# Logan 1440 6560 H



## Dadgumit (Sep 8, 2015)

How much oil in the gear head there is no oil glass or a fill line


----------



## JR49 (Sep 8, 2015)

Dadgumit,  at the bottom of the headstock there is a dished out "well" that the bull gear dips into at the bottom of its rotation.  The gear oil only needs to come to the top of this "well" , so that as the bull gear dips into the lube, it gets covered and carries some lube to the small back gear that it meshes with.  That oil is only for those two gears,  your 4 spindle bearings are permanently sealed and lubricated ball bearings.  I'm sure you know this, but just in case, what I called the headstock is what you referred to as the gear head.  Also, If you would Like, I have a pdf copy of the Logan 6560 manual, that I would be happy to send you via  E-mail.  I came across it somewhere on the web, and thought it might help someone.  I have a 2557, which is the 12" version of your lathe. OK, enough rambling, hope the headstock info is helpful, and if you want the manual, e-mail me at   jeepinjac@cox.net   Good luck with that Logan, they're great machines.  Happy machining, JR49


----------



## wa5cab (Sep 9, 2015)

JR,

If you haven't already, how about uploading the manual PDF you have into the appropriate Logan folder in Downloads.


----------



## JR49 (Sep 9, 2015)

wa5cab said:


> JR,
> 
> If you haven't already, how about uploading the manual PDF you have into the appropriate Logan folder in Downloads.


         Will certainly try, but might need a "how to", as I'm not very good with these "new-fangled" contraptions.  JR49       EDIT, OK, I just clicked on DOWNLOADS, and even found MANUALS on the left, but, that's as far as I got.  Need help! my file is a pdf, if that makes any difference


----------



## wa5cab (Sep 10, 2015)

JR,

Sorry for the delay.  I spent the rest of the day at the Ford dealer getting a new car for my wife.

Someone keeps jacking with Downloads.  There should be a note that shows up if your mouse pointer slides over Downloads telling you to click on it for a list of folders.  And little else.  After clicking on Downloads, you slide down to Machine Manuals... and click on that, which opens up a list of different manufacturers or badges.  Slide down from there and you will find Logan & Montgomery Wards.  Click on that.  Some badges have even more levels but as Logan currently only has 5 files, I didn't break it out any further.

With Logan selected, go up near the top right of screen and click on Add Downloads.  Then, first, in the middle of the screen click on Upload Your File.  Once that is done, you can copy and past the file name into Title and Tag Line (saves typing it twice).  Enter something in Description or it won't save.  If it's that sort of manual, "Setup, Operation and Illustrated Parts" might be appropriate.  Finally, scroll down to the bottom of the screen and save it.

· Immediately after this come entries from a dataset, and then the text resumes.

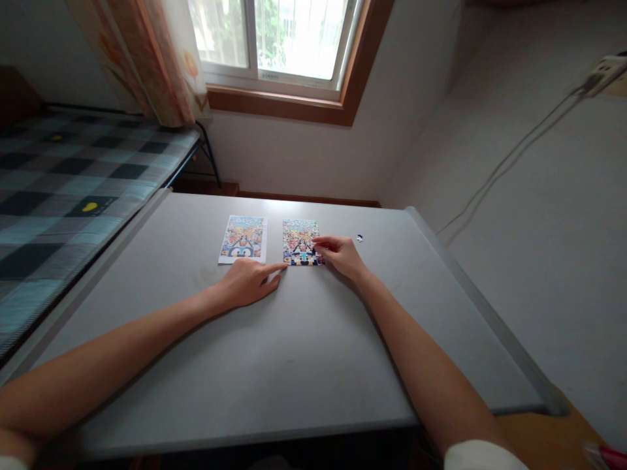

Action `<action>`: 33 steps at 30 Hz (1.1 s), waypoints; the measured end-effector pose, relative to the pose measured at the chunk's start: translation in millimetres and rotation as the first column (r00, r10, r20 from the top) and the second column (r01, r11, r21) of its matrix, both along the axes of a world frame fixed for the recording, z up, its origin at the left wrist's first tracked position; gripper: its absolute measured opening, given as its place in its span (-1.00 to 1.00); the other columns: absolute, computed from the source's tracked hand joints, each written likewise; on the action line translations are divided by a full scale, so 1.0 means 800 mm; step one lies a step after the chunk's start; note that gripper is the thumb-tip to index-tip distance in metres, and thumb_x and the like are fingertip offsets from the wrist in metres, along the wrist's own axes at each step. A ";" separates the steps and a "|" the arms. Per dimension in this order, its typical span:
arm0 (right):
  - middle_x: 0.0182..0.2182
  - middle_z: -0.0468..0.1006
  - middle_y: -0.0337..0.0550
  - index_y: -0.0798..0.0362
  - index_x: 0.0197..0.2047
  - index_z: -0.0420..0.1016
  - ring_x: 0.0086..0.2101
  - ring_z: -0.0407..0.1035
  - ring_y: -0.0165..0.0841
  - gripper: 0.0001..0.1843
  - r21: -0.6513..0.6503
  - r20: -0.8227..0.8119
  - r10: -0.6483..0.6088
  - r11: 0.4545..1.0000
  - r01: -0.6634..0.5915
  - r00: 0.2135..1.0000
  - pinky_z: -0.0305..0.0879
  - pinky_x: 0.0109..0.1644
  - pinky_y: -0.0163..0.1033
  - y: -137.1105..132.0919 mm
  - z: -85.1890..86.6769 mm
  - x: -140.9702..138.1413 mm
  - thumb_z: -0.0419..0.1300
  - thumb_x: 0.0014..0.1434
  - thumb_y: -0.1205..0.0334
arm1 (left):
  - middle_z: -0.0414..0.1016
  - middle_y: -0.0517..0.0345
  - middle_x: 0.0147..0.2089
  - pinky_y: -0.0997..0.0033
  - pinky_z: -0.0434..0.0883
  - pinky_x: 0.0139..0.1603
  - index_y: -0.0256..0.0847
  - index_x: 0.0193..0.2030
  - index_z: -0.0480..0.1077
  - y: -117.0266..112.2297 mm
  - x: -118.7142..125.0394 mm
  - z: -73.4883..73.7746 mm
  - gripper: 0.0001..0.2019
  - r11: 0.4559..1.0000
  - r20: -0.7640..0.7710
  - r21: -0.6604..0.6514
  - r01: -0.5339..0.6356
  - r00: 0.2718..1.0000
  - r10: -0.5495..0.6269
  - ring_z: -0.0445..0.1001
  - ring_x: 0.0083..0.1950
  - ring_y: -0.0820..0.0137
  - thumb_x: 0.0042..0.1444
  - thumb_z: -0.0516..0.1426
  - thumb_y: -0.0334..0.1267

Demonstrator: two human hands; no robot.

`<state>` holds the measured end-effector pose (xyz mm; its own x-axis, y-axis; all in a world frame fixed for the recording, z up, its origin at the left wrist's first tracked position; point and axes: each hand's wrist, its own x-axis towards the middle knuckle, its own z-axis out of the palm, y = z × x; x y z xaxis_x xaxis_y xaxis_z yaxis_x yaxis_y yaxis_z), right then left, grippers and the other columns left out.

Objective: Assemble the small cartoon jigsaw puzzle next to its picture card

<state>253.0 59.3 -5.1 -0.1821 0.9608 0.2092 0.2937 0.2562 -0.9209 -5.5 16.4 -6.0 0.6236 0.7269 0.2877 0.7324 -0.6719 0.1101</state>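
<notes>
A small jigsaw puzzle [300, 234], densely coloured with cartoon figures, lies flat on the table. My left hand [252, 282] rests at its lower left corner, index finger stretched out to touch the edge and thumb apart; it holds nothing. Over the puzzle's right side, the thumb and fingers of my right hand [340, 254] are pinched together. What lies between those fingertips is too small to make out. Left of the puzzle lies a printed picture sheet [243, 238] with a similar cartoon image, just beyond my left hand. A loose puzzle piece [359, 238] sits right of my right hand.
The grey-white table [294, 365] has raised side edges. A checked bed [98, 163] stands at the left, beneath a flowered curtain [147, 59]. Behind the table is a window [294, 39]. On the right wall, a cable [514, 153] hangs from a socket [607, 73].
</notes>
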 end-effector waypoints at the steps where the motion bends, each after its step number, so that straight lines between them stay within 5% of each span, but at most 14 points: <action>1: -0.40 0.61 -0.11 0.10 -0.23 0.61 -0.48 0.39 -0.40 -0.69 0.012 0.030 -0.002 1.000 0.002 1.000 0.34 -0.37 -0.25 -0.001 -0.001 -0.001 0.27 -0.02 0.11 | 0.54 0.19 -0.50 0.48 0.24 -0.45 0.03 0.08 0.45 0.000 0.000 0.000 -0.66 1.000 -0.001 0.001 -0.001 1.000 0.001 0.46 -0.50 0.40 0.22 0.02 -0.13; 28: -0.38 0.59 -0.14 0.02 -0.37 0.61 -0.44 0.35 -0.40 -0.84 0.224 0.296 -0.014 0.973 -0.055 0.955 0.28 -0.28 -0.26 -0.009 0.005 -0.013 0.19 0.08 0.24 | 0.54 0.21 -0.51 0.50 0.24 -0.44 0.01 0.08 0.45 0.000 0.001 0.003 -0.66 1.000 0.004 -0.008 -0.003 1.000 0.003 0.47 -0.50 0.41 0.21 0.03 -0.15; 33: -0.39 0.54 -0.17 0.04 -0.32 0.62 -0.48 0.28 -0.46 -0.85 0.174 0.324 0.047 0.979 -0.109 0.945 0.26 -0.31 -0.28 -0.010 0.012 -0.007 0.21 0.04 0.29 | 0.54 0.21 -0.51 0.49 0.22 -0.45 0.02 0.08 0.44 0.000 0.002 0.003 -0.66 1.000 -0.002 -0.008 -0.004 1.000 0.004 0.47 -0.49 0.40 0.21 0.03 -0.14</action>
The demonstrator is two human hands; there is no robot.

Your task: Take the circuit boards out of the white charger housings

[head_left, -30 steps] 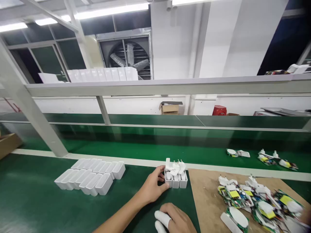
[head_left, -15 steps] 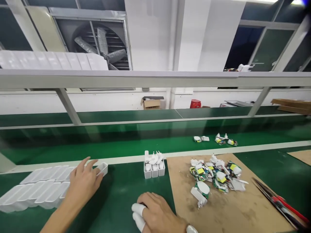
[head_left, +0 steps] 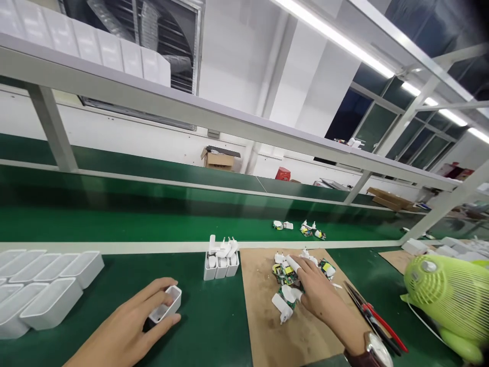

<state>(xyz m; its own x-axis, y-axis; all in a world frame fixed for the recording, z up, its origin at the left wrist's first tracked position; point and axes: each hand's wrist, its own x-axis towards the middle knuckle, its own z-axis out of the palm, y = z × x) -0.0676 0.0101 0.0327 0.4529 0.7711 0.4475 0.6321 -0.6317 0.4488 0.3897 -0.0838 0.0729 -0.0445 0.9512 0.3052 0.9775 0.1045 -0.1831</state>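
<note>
My left hand (head_left: 133, 321) grips a small white open-topped plastic case (head_left: 168, 304) between thumb and fingers, just above the green bench. My right hand (head_left: 315, 288), with white finger covers on thumb and index finger, reaches over a pile of small circuit boards (head_left: 284, 273) with white plug parts. Thumb and index finger are apart at the pile; its other fingers are partly hidden, and no piece is visibly lifted. Near the thumb lies a board with a white plug piece (head_left: 282, 307). Between my hands stand several white cases (head_left: 221, 268) filled with white plug pieces.
Rows of empty white cases (head_left: 51, 306) lie at the left. A brown cardboard sheet (head_left: 263, 336) lies under the boards, with red-handled pliers (head_left: 382, 323) at its right edge. A lime-green fan (head_left: 451, 300) stands far right. A shelf rail (head_left: 229, 118) crosses above the bench.
My left hand has taken a white case and brought it nearer. My right hand has moved from the bench to the board pile on the right. The view has turned right and tilted.
</note>
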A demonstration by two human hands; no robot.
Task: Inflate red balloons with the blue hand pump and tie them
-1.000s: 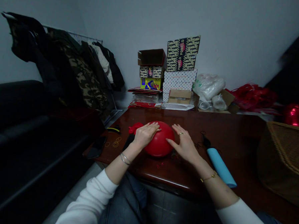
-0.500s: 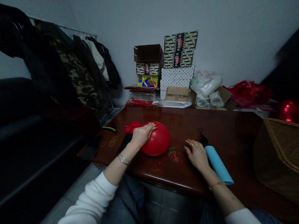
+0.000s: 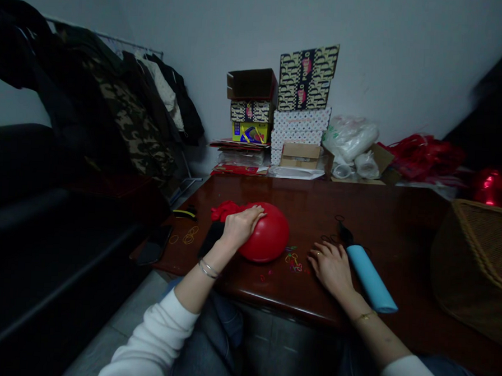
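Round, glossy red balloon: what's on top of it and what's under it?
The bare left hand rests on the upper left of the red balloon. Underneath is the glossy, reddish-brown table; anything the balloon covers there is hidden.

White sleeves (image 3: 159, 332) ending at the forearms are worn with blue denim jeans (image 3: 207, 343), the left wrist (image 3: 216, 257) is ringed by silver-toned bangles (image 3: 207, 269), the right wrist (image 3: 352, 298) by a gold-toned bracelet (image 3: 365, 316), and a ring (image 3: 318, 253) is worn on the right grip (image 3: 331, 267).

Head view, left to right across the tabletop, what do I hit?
Dark phone → tan bands → red balloon → small colored bands → right hand → light-blue cylinder → wicker basket.
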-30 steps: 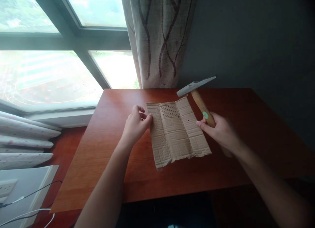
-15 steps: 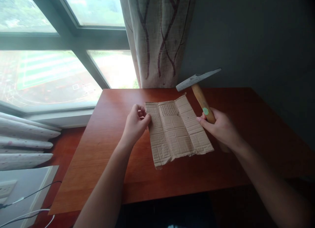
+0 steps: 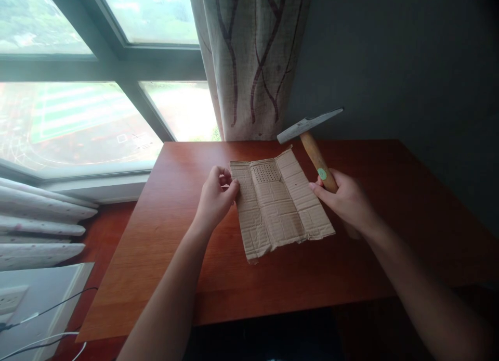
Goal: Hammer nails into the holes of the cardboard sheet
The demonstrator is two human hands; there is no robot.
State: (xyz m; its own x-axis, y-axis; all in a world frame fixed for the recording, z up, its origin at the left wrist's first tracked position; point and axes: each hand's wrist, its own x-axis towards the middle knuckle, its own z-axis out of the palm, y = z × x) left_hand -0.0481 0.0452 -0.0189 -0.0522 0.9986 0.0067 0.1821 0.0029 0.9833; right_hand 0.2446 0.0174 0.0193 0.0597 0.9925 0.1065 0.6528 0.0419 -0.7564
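Observation:
A creased piece of brown cardboard (image 3: 278,210) with torn lower edges is held up above the wooden table, a patch of small punched holes near its top. My left hand (image 3: 218,197) is closed, pinching its left edge between thumb and fingers. On the other side, my right hand (image 3: 346,197) is wrapped around the wooden handle of a hammer (image 3: 314,150), and its thumb also rests at the cardboard's right edge. The hammer's long metal head points up and away, tapering on the right; a green round sticker marks the handle.
The reddish-brown table (image 3: 163,246) spans the view below my hands. Behind it hang a patterned curtain (image 3: 253,64) and a dark wall (image 3: 390,64). A large window (image 3: 117,64) fills the left. Cables (image 3: 50,304) run near a wall socket (image 3: 11,301) at the lower left.
My right hand and the hammer have shifted slightly left, and the cardboard's right side has moved in and up a little. My left hand stays almost still.

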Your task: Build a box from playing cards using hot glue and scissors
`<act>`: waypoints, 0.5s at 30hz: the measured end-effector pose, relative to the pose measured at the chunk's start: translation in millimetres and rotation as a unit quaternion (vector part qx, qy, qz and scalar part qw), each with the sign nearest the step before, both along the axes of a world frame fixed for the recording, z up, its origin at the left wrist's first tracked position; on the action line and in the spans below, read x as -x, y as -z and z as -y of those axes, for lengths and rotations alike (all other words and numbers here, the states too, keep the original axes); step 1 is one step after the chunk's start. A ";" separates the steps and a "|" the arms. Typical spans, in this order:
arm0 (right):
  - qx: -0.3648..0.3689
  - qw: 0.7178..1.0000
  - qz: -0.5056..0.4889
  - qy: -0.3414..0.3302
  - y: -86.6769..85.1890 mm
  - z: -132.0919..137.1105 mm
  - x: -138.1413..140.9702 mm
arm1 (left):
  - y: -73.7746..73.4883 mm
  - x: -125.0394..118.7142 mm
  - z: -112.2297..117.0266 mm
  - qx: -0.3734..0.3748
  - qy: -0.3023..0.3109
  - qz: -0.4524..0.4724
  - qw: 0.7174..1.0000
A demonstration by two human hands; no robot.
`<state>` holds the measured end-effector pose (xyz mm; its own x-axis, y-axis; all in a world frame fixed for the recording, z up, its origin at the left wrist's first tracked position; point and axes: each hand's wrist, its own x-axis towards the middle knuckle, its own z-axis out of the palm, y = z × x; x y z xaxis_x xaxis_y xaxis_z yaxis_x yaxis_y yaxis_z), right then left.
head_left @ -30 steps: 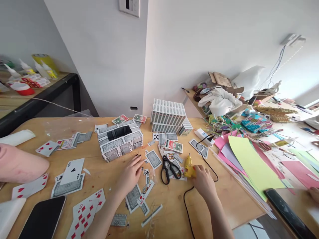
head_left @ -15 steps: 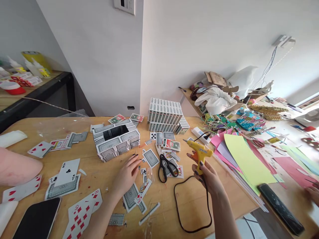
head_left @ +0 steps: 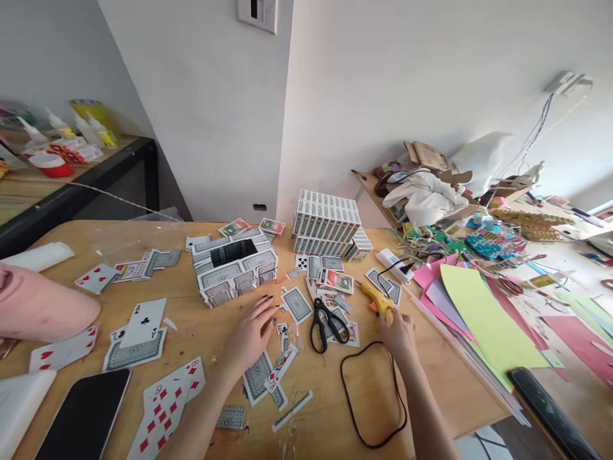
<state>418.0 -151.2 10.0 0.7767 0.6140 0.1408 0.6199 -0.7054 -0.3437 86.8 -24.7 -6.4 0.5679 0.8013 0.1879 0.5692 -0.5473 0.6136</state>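
My right hand (head_left: 398, 332) is closed round the handle of a yellow glue gun (head_left: 377, 298), held low over the wooden table (head_left: 201, 332) with its nozzle pointing up-left. The gun's black cord (head_left: 371, 390) loops on the table in front of me. My left hand (head_left: 251, 335) rests flat on the table with fingers spread, beside cut playing cards (head_left: 268, 377). Black scissors (head_left: 326, 321) lie between the two hands. A box built from card backs (head_left: 235, 268) stands just beyond my left hand.
Stacked card packs (head_left: 328, 222) stand against the wall. Loose cards (head_left: 143, 326) and a black phone (head_left: 86, 418) lie at the left, near a pink sleeve (head_left: 38, 306). Coloured paper sheets (head_left: 479, 313) and craft clutter (head_left: 450, 217) fill the right. A white power strip (head_left: 393, 264) lies nearby.
My right hand picked the glue gun up off the table, raised it, then lowered it and moved it back toward the cards. The cord formed a loop. My left hand stayed put.
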 end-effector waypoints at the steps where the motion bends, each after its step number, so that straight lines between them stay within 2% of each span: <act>1: 0.007 0.999 0.039 0.009 -3.7 -2.0 1.9 | -0.1 0.0 0.2 0.000 -0.001 0.001 1.000; 3: -0.024 0.999 0.010 -0.020 -12.5 -8.0 11.8 | -0.1 0.0 0.4 0.001 -0.003 0.005 1.000; 5: -0.072 0.989 -0.075 -0.108 -20.0 -16.8 31.4 | -0.3 0.0 0.2 0.003 -0.003 0.010 1.000; 8: -0.097 0.947 -0.170 -0.254 -25.4 -34.1 76.5 | -1.8 0.3 0.4 0.008 0.006 0.011 1.000; 10: -0.066 0.916 -0.194 -0.345 -25.4 -47.4 109.7 | -2.9 0.9 1.4 0.009 0.011 0.008 1.000; 12: -0.017 0.908 -0.186 -0.374 -23.6 -61.5 137.2 | -3.7 1.8 3.1 0.006 0.003 0.014 1.000; 15: 0.065 0.932 -0.133 -0.331 -20.3 -82.9 159.1 | -5.5 5.1 6.6 0.015 -0.010 0.025 1.000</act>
<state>258.9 -68.3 30.3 0.2179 0.9696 -0.1111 0.8391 -0.2442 -0.4860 81.7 -31.3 -0.8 0.5427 0.8179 0.1910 0.5483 -0.5172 0.6572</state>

I'm about to go and delete that long list of empty folders that keeps showing up.  I need to find out who keeps adding those back.  I've deleted them twice already.


----------



## Dadgumit (Sep 10, 2015)

Thanks JR  I downloaded the manual .Great to have the manual !


----------



## JR49 (Sep 11, 2015)

wa5cab said:


> If you haven't already, how about uploading the manual PDF you have into the appropriate Logan folder in Downloads


Done,  and thanks for the instructions.  I guess an old dog can learn computin.  JR49


----------